O CASO – Na sessão ordinária do dia 15 de novembro de 1887, o vice-presidente o advogado José Antonio Miragaia, uma vez que o presidente Salvador de Oliveira Preto encontrava-se servindo a Junta de Alistamento Militar, pediu a palavra o vereador “Lopes Chaves e fez ver que a indústria de nosso município deveria ser tomada em consideração por esta Câmara, visto como uma das mais importantes que existe nesta cidade, como seja uma fábrica de meias, a qual, por motivos imprevistos, estava resolvida a mudança desta para a Corte (Rio de Janeiro); e que, devido a esforços de alguns patrióticos cidadãos desta cidade, achava-se preparando uma associação ou companhia anônima a fim de ficar a mesma nesta cidade, com cuja realização muito prosperaria este município, uma vez que da parte de seus habitantes houvessem (sic) patriotismo e que achando-se os membros desta associação lutando no campo das maiores dificuldades para formarem o respectivo capital, entendia ele vereador que esta Câmara deveria ser uma das primeiras a proteger a tão agigantada indústria e para isso oferecendo para patrimônio da mesma associação um terreno devoluto que possui na rua do Carmo com fundos até a rua do antigo cemitério deixando em suas extremidades laterais uma rua que de um lado divisa com o Capitão Francisco Lopes Chaves e de outro se não lhe falta a memória com o antigo proprietário Francisco Pinto de Magalhães.

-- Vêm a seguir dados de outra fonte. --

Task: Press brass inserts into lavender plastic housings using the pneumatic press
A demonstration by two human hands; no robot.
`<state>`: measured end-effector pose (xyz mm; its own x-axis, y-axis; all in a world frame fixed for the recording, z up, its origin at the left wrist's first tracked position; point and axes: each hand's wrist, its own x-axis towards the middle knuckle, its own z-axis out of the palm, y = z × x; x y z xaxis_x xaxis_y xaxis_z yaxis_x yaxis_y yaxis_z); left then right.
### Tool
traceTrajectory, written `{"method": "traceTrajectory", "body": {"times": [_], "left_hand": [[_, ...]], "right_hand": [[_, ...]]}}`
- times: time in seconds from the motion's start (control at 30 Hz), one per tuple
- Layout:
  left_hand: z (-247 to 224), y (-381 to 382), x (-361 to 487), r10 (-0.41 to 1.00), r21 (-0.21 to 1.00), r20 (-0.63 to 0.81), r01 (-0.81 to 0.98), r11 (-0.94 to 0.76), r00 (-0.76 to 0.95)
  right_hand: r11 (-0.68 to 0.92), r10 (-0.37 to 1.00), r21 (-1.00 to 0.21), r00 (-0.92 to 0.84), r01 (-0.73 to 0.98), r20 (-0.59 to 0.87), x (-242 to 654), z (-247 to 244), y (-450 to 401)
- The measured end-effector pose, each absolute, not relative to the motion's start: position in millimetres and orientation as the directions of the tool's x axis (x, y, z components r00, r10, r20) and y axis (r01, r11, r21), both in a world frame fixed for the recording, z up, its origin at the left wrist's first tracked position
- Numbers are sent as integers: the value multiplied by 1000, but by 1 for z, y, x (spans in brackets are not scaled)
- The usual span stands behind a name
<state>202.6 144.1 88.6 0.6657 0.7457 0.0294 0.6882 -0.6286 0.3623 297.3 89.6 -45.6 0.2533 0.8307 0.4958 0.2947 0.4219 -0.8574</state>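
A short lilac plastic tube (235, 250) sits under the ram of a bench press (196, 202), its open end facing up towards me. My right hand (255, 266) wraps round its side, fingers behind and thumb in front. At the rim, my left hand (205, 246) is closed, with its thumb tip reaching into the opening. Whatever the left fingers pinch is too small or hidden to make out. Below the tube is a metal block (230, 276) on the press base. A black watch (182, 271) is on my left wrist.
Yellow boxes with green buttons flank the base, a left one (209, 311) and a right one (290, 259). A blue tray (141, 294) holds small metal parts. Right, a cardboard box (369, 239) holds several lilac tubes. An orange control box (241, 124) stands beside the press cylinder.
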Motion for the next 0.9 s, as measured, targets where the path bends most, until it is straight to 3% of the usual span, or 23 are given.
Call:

E que, se a Câmara aceitar, que seja autorizado que seja passada a respectiva escritura. Foi aprovado unanimemente.”

Obs.: Mantive, com pequena alteração na pontuação, o texto como se encontra registrado na ata desse dia, à página 82. Alguns parágrafos são muito longos e pode dificultar o entendimento.

NOTA – Em janeiro, após sete anos, esta coluna estará de férias!